In this week’s video address, after making a brief comment about some (minimally) positive economic news, Obama gave a cursory discussion of the health care debate going on today. He used a phrase that really got me thinking: consumer protection.
Just how much better would this bill be going down if it had been framed as a consumer protection bill, a bill that protects those who have health care from unscrupulous insurance companies and those who don’t have health care at all. To do this, you eliminate the so called “public option” and you simply legislate serious regulation of the insurance industry. What could be regulated?
- Caps on premiums.
- Low cost plans tailored for the poor with corresponding premium caps.
- Minimum standards of coverage must be met by agencies. i.e. mental health coverage, end of life consultations, etc.
- Prohibition on denial of service based on prior condition.
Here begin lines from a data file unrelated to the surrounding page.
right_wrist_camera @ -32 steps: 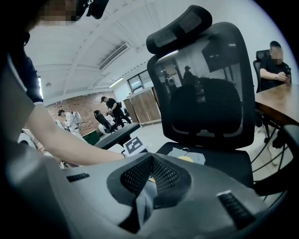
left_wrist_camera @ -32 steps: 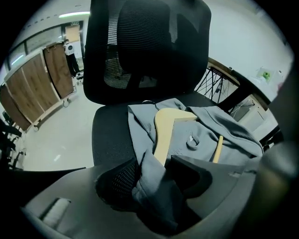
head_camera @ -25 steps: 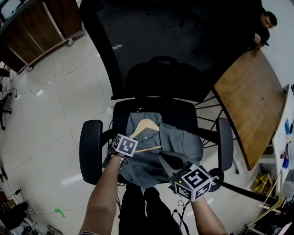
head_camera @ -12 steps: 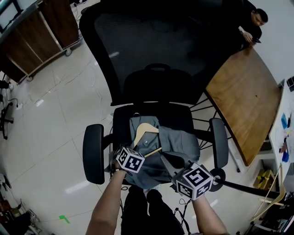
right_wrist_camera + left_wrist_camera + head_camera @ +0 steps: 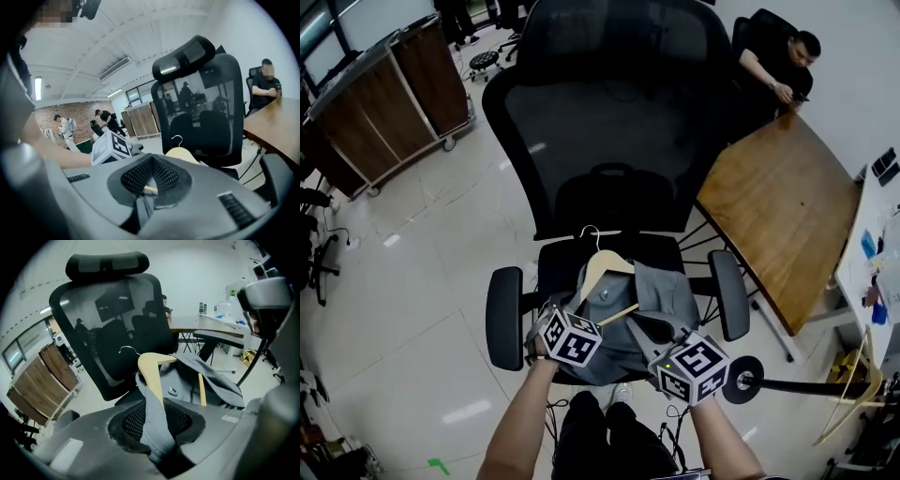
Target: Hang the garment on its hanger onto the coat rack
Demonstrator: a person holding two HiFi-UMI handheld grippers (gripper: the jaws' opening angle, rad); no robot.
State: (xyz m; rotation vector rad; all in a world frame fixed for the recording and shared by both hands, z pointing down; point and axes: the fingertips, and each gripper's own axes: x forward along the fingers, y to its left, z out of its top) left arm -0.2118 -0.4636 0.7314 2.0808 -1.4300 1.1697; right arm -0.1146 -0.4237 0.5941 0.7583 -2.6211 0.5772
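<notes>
Head view: garment over office chair seat, pale tiled floor.

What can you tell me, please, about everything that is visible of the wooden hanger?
The hanger is pale, smooth wood with a thin metal hook at the top and a straight lower bar. A grey garment drapes over it, leaving its peak bare. It is tilted over the office chair's seat, hook toward the backrest. The left gripper, whose jaws have just been closing, clamps one cloth-covered arm; the right gripper pinches cloth and a sliver of wood.
</notes>
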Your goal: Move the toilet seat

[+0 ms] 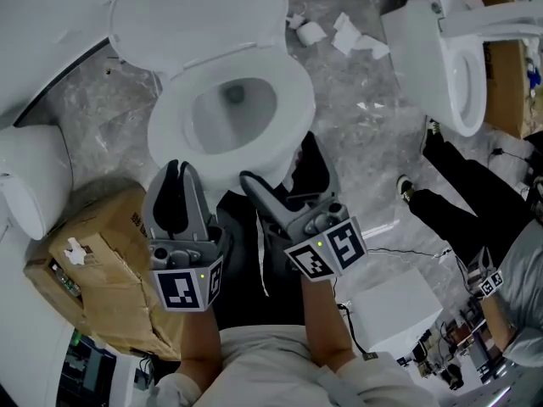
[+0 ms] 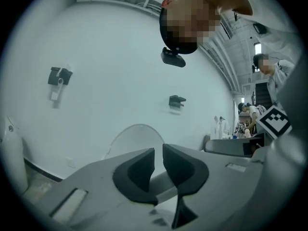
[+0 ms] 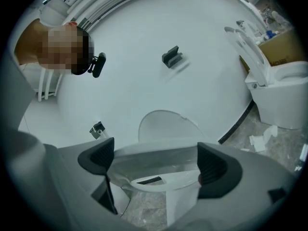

- Prohibition of termination of coverage when a claim is made.
- Mandatory enrollment in SOME plan for everyone (so that the premium pool is large enough to fund claims). You drive a car, you have to insure it. You have a body, you have to insure that too.
- Don’t touch Medicaid and Medicare except to enhance efficiencies and eliminate waste.
Couldn’t these measures be legislated, perhaps by establishing a regulatory agency that would vet every private insurer for compliance? The cost to taxpayers making more than $250,000.00 a year would be neglible and there would be no perception that government was taking over health care.
Well, that’s not the course we’re on. While I maintain that the air is full of melodrama right now, with Chicken Little’s of all persuasions running around yelling and screaming, I don’t think the White House or Congress has done a good job of education and that is perhaps because the bills being discussed at least sound like they are doing too much too soon.
A much more informative discussion of these issues took place at a New Hampshire town hall meeting hosted by Obama today. I watched the town hall live. A good “live blog” of the town hall can be found here. Obama dismissed some of the foolshness going on but “dodged” a couple of points that will continue to undermine his effort until he frankly discusses them.
- Obama dispelled the death panel rumor. There is a provision that will allow patients to be reimbursed for advisory sessions with their doctor concerning end of life issues. Period.
- Health care will be rationed … nonsense. Health care is already rationed. This legislation will restrict companies from denying coverage or dropping coverage altogether based on prior illness or an expensive claim based on sudden catastrophic illness.
- If it’s good enough for us why not good enough for Congress? A nonsensical argument … we will be given a plan comparable to what Congress already has. Our public option will resemble their Federal Plan. Why do they need to be on a plan comparable to what they already have?
- The “snitch list”: One town hall questioner made a passing reference to email@example.com and Obama pounced on it. He griped that he makes an attempt to hear what people are thinking about and he gets accused of creating an “enemies list”. I’ve stated before (in the comments section of earlier posts) that the so called snitch list was a good idea executed poorly.
The Lowlights (and Dodges?):
- Obama repeated something he has said all along, namely that if you like your current doctor and your current plan, you won’t have to change. The problem is that Obama has no control over this. He is writing a check he can’t cash. If the public option lowballs all private insurance, and private insurance refuses to lower their premiums, employers will choose to offer their employees ONLY the public option. This would indeed force employees onto the public option with a potential change in coverage and doctor. Until Obama acknowledges this possibility, he will take a credibility hit.
- He was asked why he changed his mind from being for single payer years ago but not for single payer now. I was quite disappointed to see Obama completely dodge this question. He reiterated his support for the current plan which is not single payer, but he did not acknowledge his prior position (which is well documented) nor why or whether he has had a true change of heart.
- In an attempt to assert that the public plan will not drive private insurance out of business, he said, “If you think about it, UPS and FedEx are doing just fine. It’s the Post Office that’s always having problems.” Yikes! If he had just said UPS and FedEx are doing fine he would have made his point but then he went the extra mile and said the USPS is having problems. What does that say? Private insurance will do just fine because the public option will be the one that’s “always having problems”? Not exactly a ringing endorsement.
This blogger concludes that the Obama administration has lost control of the message in large part because the message is too complex. Consumers love to be protected. Make the bill about consumer protection and then we’re in business!